● Prompt:
Go to the line below containing "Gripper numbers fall" and print exactly from there through the line containing "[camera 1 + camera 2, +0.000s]", both included. Print nothing else.

━━ Collected material ━━

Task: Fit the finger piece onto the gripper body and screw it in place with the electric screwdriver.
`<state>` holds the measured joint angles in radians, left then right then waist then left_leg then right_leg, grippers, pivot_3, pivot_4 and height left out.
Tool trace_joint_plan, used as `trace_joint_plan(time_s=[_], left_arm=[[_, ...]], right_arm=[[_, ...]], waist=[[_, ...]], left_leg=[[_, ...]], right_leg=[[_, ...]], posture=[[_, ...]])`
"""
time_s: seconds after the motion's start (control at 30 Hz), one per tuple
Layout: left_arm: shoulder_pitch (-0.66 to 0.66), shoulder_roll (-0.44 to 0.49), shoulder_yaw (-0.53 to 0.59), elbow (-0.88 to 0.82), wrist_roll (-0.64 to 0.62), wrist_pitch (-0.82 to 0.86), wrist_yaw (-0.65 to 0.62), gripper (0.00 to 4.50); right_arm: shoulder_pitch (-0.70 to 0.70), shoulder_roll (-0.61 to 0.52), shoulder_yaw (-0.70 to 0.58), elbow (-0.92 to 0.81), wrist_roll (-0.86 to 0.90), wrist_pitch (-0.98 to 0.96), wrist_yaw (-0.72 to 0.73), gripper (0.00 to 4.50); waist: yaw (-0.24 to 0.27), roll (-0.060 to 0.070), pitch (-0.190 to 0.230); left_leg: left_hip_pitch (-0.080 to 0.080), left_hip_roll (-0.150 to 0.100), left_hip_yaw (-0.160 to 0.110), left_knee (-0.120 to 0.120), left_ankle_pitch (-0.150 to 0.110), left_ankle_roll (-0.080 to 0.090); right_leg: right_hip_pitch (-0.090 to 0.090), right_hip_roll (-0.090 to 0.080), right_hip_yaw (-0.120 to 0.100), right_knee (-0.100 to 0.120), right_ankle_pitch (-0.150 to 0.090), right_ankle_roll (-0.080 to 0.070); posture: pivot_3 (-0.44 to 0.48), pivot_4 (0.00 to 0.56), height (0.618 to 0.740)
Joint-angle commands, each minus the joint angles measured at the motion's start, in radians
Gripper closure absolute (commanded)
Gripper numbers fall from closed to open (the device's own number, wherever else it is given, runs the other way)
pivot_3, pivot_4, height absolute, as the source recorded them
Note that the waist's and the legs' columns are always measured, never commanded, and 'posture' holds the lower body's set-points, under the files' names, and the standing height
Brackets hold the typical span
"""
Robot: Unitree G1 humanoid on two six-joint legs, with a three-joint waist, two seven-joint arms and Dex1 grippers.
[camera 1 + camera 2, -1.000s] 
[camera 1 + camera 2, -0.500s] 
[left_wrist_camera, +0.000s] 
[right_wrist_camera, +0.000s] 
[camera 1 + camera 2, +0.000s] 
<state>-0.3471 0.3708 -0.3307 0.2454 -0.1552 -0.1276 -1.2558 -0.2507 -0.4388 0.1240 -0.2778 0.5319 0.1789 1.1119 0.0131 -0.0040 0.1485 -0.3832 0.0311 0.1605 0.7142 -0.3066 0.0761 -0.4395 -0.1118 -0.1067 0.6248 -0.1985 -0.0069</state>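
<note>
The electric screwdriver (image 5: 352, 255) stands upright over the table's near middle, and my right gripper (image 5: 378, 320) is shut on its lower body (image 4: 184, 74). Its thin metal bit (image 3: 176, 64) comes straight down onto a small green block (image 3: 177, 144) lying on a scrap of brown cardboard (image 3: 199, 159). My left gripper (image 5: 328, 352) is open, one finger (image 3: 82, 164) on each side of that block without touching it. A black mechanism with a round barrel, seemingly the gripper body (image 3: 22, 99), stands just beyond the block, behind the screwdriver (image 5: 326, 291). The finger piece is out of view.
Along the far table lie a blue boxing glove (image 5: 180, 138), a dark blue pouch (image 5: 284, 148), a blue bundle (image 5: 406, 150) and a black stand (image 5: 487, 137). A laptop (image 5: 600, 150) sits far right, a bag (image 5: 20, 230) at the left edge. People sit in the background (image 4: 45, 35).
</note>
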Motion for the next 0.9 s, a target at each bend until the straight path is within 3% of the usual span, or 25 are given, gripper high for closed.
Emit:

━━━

● Task answer:
Gripper numbers fall from closed to open (the device's own number, wherever else it is given, runs the other way)
pivot_3, pivot_4, height absolute, as the source recorded them
Note that the waist's and the legs' columns are always measured, never commanded, and 'posture' holds the lower body's set-points, under the files' names, and the standing height
Brackets hold the typical span
"""
Robot: Unitree G1 humanoid on two six-joint legs, with a three-joint waist, two seven-joint arms and Dex1 grippers.
[camera 1 + camera 2, -1.000s] 
[camera 1 + camera 2, -0.500s] 
[left_wrist_camera, +0.000s] 
[right_wrist_camera, +0.000s] 
[camera 1 + camera 2, +0.000s] 

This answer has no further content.